_Brief:_
What the task requires is an exact printout of the listing below, pictures excluded.

──────── Supplied information

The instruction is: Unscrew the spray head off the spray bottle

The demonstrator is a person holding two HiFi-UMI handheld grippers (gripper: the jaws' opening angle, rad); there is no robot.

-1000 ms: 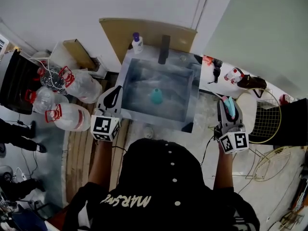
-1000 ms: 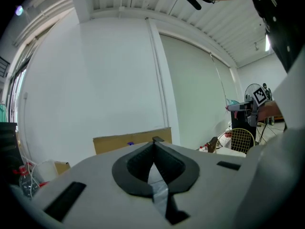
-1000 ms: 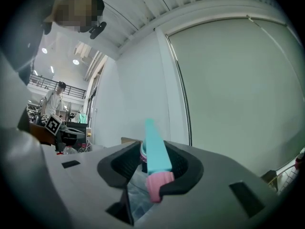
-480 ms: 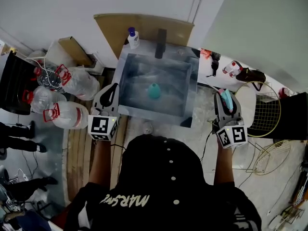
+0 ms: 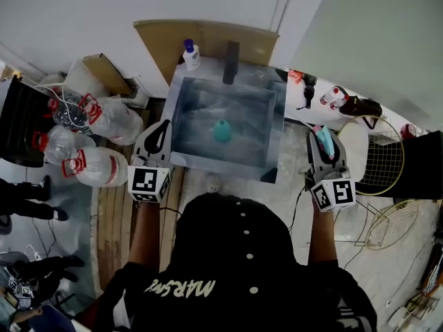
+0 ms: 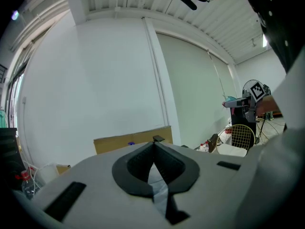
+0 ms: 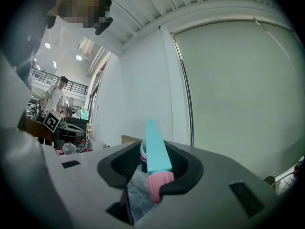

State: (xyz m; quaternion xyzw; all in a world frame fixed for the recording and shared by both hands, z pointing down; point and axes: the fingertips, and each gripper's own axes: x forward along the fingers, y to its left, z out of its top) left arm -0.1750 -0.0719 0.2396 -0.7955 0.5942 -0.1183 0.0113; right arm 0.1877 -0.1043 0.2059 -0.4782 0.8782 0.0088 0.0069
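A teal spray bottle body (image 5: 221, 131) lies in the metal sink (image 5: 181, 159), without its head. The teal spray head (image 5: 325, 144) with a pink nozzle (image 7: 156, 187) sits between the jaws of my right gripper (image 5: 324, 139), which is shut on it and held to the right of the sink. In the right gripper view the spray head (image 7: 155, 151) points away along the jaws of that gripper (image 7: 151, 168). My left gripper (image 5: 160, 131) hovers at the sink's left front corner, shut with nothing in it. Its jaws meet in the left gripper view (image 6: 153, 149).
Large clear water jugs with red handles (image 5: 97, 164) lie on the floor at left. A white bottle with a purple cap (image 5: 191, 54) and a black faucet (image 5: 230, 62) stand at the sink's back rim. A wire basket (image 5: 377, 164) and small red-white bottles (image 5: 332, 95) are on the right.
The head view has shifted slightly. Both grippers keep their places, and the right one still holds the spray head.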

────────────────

_Task solution:_
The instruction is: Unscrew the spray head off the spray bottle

The demonstrator is a person holding two HiFi-UMI handheld grippers (gripper: the jaws' opening angle, rad); there is no robot.

-1000 ms: 
-1000 ms: 
-1000 ms: 
-480 ms: 
+0 ms: 
+0 ms: 
+0 ms: 

State: (xyz m; quaternion xyzw; all in a world frame fixed for the recording and shared by both hands, z pointing down; point and axes: the fingertips, and each gripper's own axes: x forward along the fingers, y to its left, z out of its top) left arm -0.1750 -0.0719 0.2396 -0.7955 0.5942 -0.1183 0.0113; right arm 0.1877 -0.1043 0.2059 -0.4782 0.8782 0.0088 0.0069
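A teal spray bottle body (image 5: 221, 131) lies in the metal sink (image 5: 181, 159), without its head. The teal spray head (image 5: 325, 144) with a pink nozzle (image 7: 156, 187) sits between the jaws of my right gripper (image 5: 324, 139), which is shut on it and held to the right of the sink. In the right gripper view the spray head (image 7: 155, 151) points away along the jaws of that gripper (image 7: 151, 168). My left gripper (image 5: 160, 131) hovers at the sink's left front corner, shut with nothing in it. Its jaws meet in the left gripper view (image 6: 153, 149).
Large clear water jugs with red handles (image 5: 97, 164) lie on the floor at left. A white bottle with a purple cap (image 5: 191, 54) and a black faucet (image 5: 230, 62) stand at the sink's back rim. A wire basket (image 5: 377, 164) and small red-white bottles (image 5: 332, 95) are on the right.
The head view has shifted slightly. Both grippers keep their places, and the right one still holds the spray head.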

This exercise has been worked through to completion.